A 46kg sample of water absorbs 4.00×102kJ of heat. If the water was initially at 29.7 ∘ C , what is its final temperature?
q = mass H2O x specific heat H2O x (Tfinal-Tinitial)
To find the final temperature of the water, we need to use the specific heat formula:
q = mcΔT
Where:
q is the amount of heat absorbed (4.00×10^2 kJ)

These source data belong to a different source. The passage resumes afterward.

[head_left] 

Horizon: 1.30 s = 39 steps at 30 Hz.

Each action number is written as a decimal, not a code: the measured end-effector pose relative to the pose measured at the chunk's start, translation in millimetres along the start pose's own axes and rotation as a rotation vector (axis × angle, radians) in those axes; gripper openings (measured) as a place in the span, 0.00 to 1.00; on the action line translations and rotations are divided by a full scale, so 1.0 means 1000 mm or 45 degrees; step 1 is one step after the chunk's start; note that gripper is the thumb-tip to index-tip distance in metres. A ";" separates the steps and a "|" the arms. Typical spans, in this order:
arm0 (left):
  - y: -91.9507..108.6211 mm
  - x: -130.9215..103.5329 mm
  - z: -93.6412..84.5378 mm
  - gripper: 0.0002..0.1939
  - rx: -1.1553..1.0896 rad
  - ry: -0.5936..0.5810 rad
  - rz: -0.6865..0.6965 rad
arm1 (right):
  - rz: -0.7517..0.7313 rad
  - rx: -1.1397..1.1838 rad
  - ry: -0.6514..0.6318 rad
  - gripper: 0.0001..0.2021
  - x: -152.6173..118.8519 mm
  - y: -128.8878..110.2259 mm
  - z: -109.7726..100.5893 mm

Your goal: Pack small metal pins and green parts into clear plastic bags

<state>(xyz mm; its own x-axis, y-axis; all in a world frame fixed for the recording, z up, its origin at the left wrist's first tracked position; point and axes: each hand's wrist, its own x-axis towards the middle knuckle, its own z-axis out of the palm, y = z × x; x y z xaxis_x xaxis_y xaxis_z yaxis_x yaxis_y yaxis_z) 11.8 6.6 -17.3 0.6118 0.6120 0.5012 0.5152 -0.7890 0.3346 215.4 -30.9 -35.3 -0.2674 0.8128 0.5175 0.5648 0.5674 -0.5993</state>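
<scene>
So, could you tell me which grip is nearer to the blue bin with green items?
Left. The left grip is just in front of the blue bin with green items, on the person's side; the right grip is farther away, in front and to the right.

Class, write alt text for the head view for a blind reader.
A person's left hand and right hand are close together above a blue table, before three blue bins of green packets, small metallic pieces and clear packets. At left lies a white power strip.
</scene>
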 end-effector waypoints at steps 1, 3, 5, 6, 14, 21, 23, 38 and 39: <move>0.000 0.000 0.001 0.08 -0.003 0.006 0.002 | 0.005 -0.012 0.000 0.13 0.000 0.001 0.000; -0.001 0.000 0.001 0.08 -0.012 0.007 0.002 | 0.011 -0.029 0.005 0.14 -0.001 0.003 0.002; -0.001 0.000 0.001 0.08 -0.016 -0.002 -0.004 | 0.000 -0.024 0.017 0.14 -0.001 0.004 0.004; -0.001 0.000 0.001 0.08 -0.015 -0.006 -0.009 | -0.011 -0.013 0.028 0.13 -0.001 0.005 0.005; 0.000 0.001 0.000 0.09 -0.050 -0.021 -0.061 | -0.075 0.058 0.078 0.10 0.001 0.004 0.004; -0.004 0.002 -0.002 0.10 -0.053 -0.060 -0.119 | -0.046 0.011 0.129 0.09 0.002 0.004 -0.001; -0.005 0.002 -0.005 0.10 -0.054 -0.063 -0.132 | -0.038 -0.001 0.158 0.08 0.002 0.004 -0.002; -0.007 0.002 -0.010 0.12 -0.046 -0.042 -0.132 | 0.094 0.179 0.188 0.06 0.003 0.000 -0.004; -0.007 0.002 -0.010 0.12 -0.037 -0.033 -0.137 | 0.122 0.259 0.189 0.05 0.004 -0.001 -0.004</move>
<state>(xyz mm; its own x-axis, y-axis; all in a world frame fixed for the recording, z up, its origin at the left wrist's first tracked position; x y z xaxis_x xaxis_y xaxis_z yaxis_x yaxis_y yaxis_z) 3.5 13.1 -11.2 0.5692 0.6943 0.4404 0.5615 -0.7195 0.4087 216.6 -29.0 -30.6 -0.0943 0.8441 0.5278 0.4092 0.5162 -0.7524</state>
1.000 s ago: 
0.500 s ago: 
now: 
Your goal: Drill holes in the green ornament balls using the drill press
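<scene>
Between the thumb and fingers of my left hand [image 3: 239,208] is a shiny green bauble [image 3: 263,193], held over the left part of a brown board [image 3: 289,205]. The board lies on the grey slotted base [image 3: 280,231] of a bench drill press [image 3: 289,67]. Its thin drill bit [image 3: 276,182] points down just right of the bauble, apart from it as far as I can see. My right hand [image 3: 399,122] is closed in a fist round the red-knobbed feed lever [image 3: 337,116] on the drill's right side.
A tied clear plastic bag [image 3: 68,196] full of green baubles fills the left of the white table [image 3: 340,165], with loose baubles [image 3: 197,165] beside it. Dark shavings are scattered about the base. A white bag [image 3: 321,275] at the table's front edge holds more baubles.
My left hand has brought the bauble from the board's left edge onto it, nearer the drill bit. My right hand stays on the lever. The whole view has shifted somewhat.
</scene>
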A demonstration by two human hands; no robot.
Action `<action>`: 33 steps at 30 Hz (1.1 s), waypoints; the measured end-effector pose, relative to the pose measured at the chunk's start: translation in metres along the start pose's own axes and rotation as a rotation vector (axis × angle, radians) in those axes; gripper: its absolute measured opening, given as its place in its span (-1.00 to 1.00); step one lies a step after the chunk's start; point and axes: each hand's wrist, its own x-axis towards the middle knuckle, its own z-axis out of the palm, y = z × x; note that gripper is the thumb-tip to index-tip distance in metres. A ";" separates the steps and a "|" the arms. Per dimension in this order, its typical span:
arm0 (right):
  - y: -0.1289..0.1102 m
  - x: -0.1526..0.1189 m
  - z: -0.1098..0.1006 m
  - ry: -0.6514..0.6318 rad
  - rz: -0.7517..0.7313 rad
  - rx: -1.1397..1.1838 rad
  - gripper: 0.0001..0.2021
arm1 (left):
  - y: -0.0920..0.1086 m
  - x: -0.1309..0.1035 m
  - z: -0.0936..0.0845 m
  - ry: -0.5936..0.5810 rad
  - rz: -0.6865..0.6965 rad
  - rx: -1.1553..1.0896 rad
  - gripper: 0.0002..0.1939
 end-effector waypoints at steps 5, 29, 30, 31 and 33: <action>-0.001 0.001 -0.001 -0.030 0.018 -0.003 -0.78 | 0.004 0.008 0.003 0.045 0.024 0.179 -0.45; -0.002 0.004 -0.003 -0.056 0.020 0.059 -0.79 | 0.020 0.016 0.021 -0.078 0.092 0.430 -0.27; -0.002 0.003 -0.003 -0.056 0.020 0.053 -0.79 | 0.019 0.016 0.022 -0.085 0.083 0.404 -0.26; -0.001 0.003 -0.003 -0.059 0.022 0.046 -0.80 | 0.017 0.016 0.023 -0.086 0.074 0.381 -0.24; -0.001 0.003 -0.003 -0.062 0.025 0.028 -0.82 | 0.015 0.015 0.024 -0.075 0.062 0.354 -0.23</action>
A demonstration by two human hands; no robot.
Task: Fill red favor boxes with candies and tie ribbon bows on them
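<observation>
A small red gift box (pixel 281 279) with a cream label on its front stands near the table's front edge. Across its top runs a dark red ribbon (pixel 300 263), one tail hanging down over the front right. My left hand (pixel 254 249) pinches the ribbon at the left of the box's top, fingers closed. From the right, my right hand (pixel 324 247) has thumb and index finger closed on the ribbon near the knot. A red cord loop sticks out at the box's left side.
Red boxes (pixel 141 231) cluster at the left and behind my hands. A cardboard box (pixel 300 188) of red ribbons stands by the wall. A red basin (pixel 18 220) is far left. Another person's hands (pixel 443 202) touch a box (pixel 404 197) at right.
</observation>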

m is the mass of the water (46 kg)
c is the specific heat capacity of water
ΔT is the change in temperature
The specific heat capacity of water is approximately 4.18 kJ/(kg⋅°C).
Rearranging the formula, we have:
ΔT = q / (mc)
Substituting the given values, we have:
ΔT = (4.00×10^2 kJ) / (46 kg × 4.18 kJ/(kg⋅°C))
Now let's calculate:
ΔT = (4.00×10^2) / (46 × 4.18)
ΔT ≈ 2.941 °C
To find the final temperature, we add the change in temperature to the initial temperature:
Final temperature = Initial temperature + ΔT
Final temperature = 29.7 °C + 2.941 °C
Final temperature ≈ 32.641 °C
Therefore, the final temperature of the water is approximately 32.641 °C.